Your practice also explores neurodivergence, what does this look like in your work and why is this an important conversation in the kink community?
I have pretty intense ADHD, and a traumatic childhood that made dissociation a coping strategy. I learned to survive by leaving my body, and to this day, I’m rarely ever present. And presence, for me, requires safety.
The first time I ever felt truly present was during a heavy impact scene. The whole framework — the negotiation, the structure of play, the container of aftercare — combined with the intensity of the physical experience, ripped me into my body. For the first time, my mind was quiet. I had a focal point. I didn’t need to make decisions. My executive function could rest. I was just processing sensation, endorphins, and being held.
Kink is a framework that holds me. It allows me to put down the impossible labour of functioning in a neurotypical world. I don’t have to make decisions. I don’t have to mask. I don’t have to be productive. I just get to be held, or to hold.
This is mirrored in my practice. The structure of the performance space holds me. The visceral intensity forces presence. There’s a moment when I am fully in my body, and I know my singular purpose. The audience shares in that clarity. Their role is equally simple; to witness, to be with me, to feel through me.
This is especially important in the kink community, because as many kinky folks would confirm, a huge amount of us are neurodivergent. Kink provides what many of us crave; structure, ritual, creativity, repetition, rhythm. It offers play without judgment. It gives us space to be messy, to be strange, to be fully ourselves. We already experience the world in ways that often other us — it’s no surprise we seek out alternative structures for intimacy, play, and connection.
What is the role of care and collaboration within your practice?
This is the real meat of my work.
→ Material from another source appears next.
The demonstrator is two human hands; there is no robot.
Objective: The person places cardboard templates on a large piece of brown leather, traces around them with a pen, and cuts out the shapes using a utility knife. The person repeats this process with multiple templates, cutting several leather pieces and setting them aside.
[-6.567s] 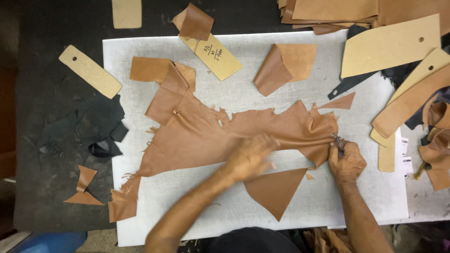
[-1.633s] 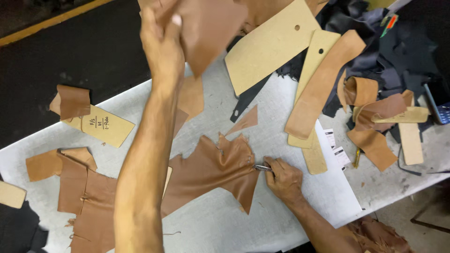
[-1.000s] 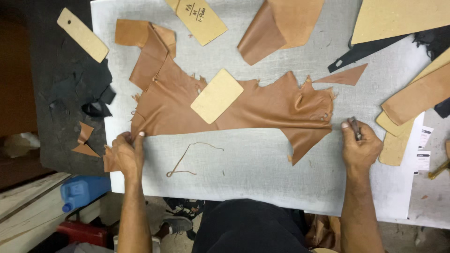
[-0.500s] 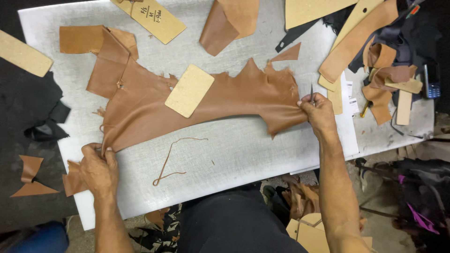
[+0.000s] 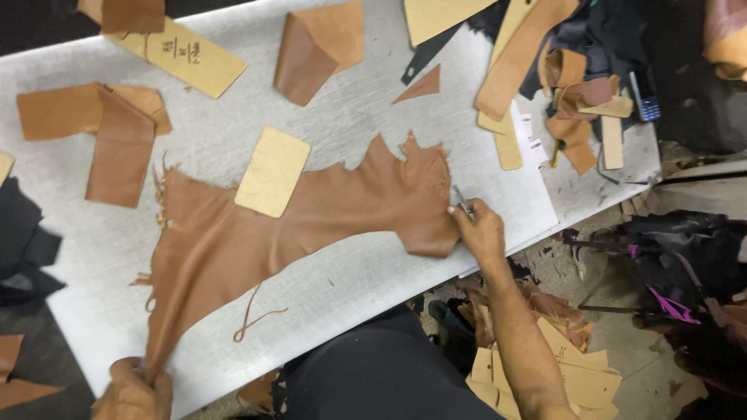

I believe in love above all else, and that love is created through care and collaboration. Relationships matter so much to me: tending to them and nourishing them, like a garden.
The process of collaboration (much like BDSM) is a dance of genuine care, curiosity, and consent, and a playground for transformation and self-discovery. We put all this work in to create a space built on trust where your varied perspectives are considered and valued, where your boundaries make the foundation, and where your creative and playful self can expand and flourish.
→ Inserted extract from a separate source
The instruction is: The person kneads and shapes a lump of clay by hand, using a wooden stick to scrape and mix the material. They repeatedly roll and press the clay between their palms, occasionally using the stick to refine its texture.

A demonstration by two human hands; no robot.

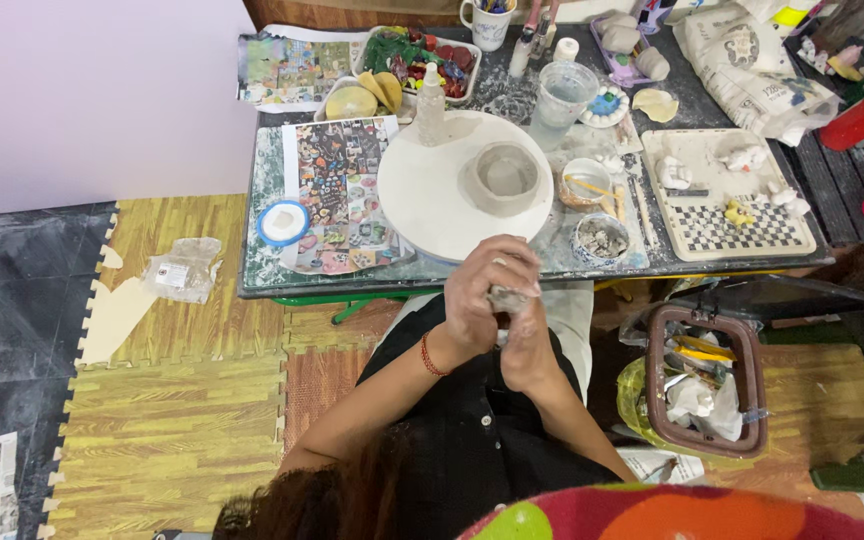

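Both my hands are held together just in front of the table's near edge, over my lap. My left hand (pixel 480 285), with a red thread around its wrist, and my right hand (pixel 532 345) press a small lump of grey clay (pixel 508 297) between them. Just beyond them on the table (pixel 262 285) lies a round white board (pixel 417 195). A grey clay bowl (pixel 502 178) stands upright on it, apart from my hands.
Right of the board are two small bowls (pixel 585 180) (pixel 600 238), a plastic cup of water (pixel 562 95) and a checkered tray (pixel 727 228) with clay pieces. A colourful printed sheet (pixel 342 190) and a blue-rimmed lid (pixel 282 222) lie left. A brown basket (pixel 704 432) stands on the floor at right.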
When I’m suspended by hooks through my skin, I can only do that because the person who pierced me has taken time to care for me, my body, my mind — and I for them. My body cares for me too, in how it literally holds me, how it heals, how it communicates. Pain is a language our bodies use to communicate with us. When you stop framing pain as an inherently bad experience to be avoided, and start opening up that dialogue, start speaking that language, start communicating back to your body — real transformation can take place. It’s beautiful when you start to see everything through the lens of care and collaboration.
“Kink is a framework that holds me. It allows me to put down the impossible labour of functioning in a neurotypical world”
Where do you hope to take your practice in future?
I want to start working more directly with my Palestinian identity. I’ve avoided it for a long time out of shame, out of low self-worth, out of inherited trauma. But now, more than ever, I feel a responsibility to face it, and to work with the pain, fear, and shame that comes with it.
I think both BDSM and art, at its best, are spaces where transformation becomes possible. We can build new relationships to pain, to fear, to power. It gives us these incredible tools which we can then apply to any aspect of our lives. I want to use my practice to enter into that kind of dynamic with myself, and to transform how I relate to my identity, and to my lineage.